The debate has died down, but when the SEC released Reg NMS in early 2004, the national issue de jour was whether U.S. workers should be able to direct portions of their Social Security payments into private accounts. In that context, Reg NMS made sense: With that much new money expected to roll into the public markets, the mechanism for equity trading needed to be more electronic and efficient.

After all, we're talking about the nest egg of today's and tomorrow's retirees. Some of these baby boomers are doing a bad job of preparing for the golden years under difficult circumstances. Many pension funds are underfunded. And 401(k)s quite often are badly invested, with too much money in money markets and not enough in equities. Yet some fear stocks because they perceive them as a rigged game.

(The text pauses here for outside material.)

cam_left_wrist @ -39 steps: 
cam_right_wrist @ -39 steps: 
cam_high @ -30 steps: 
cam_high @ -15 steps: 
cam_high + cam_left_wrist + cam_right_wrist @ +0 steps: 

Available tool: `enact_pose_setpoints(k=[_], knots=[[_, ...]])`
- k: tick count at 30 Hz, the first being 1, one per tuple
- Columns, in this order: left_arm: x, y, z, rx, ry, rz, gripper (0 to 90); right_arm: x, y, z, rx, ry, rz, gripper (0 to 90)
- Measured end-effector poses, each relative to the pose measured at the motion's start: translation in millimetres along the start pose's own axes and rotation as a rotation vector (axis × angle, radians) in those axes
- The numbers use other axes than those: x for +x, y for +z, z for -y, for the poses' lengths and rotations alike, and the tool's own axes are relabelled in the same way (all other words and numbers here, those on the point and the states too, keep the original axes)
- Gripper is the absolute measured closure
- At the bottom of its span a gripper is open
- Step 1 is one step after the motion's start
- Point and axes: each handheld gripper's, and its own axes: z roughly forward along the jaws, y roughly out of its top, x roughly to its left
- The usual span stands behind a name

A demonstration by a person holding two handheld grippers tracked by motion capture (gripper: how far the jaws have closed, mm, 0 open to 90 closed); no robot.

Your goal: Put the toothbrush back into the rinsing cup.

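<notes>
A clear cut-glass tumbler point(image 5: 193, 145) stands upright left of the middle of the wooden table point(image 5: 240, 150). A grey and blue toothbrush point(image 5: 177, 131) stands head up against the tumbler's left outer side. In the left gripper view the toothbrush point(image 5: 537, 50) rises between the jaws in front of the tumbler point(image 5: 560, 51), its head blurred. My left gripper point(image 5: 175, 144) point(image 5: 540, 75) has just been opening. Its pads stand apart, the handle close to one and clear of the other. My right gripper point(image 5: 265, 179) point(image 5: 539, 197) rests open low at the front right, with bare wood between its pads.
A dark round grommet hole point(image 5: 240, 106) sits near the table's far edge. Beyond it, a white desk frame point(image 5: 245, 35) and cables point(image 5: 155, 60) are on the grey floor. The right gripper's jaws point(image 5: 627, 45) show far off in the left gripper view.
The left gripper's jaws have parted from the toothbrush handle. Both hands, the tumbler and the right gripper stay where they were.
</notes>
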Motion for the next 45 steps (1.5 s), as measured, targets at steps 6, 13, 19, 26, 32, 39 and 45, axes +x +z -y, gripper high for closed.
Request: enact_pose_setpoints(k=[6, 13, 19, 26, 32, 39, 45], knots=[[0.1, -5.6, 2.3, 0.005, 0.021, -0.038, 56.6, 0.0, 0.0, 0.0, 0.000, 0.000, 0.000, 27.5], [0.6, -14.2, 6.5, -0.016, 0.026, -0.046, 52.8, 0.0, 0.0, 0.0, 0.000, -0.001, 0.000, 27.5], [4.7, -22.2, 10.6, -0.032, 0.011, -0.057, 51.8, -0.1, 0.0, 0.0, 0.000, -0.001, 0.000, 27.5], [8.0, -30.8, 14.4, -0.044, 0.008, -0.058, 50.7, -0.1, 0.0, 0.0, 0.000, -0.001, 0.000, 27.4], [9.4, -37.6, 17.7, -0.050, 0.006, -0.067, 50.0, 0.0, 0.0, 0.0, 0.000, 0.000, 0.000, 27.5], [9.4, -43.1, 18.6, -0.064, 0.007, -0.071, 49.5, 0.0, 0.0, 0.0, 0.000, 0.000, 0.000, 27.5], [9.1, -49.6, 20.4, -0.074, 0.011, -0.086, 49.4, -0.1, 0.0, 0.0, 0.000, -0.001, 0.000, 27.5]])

Indeed, even before the Reg NMS debate, institutional investors long argued that equity trading was costly and inefficient. So they started using direct market access tools. They also sought cheaper forms of execution because their own investors and fund boards pushed them there.

After some two years of debating Reg NMS, it is safe to say the big picture market structure questions have been answered. The industry has had plenty of time to hash out Reg NMS. Now comes the hard part: figuring out what it means in practical terms for equity traders and their firms.

Making a marketplace comply with a theoretical legal document is a daunting task. That's why brokerage firms need the SEC to provide additional clarifications on the rules of engagement under Reg NMS. Here at Traders Magazine, over the last few months, we've heard your fears about how Reg NMS will play out.

Therefore, our lead story in our Washington Watch section goes into detail about what areas of Reg NMS' order protection rule need further clarification. For example, when can an order be routed away from the marketplace with the best price and not violate the order protection rule?

And in our cover story, Executive Editor Peter Chapman delves into the critical issue of how Reg NMS will affect block trading. Chapman writes that the trade-through rule, 611, is obviously at the top of everyone's list. But rule 610, the so-called fair access rule that mandates linkages between markets, is also a critical issue for traders.

Traders Magazine understands the importance of Reg NMS for your shops. It is as critical to traders as better retirement planning is for millions of boomers.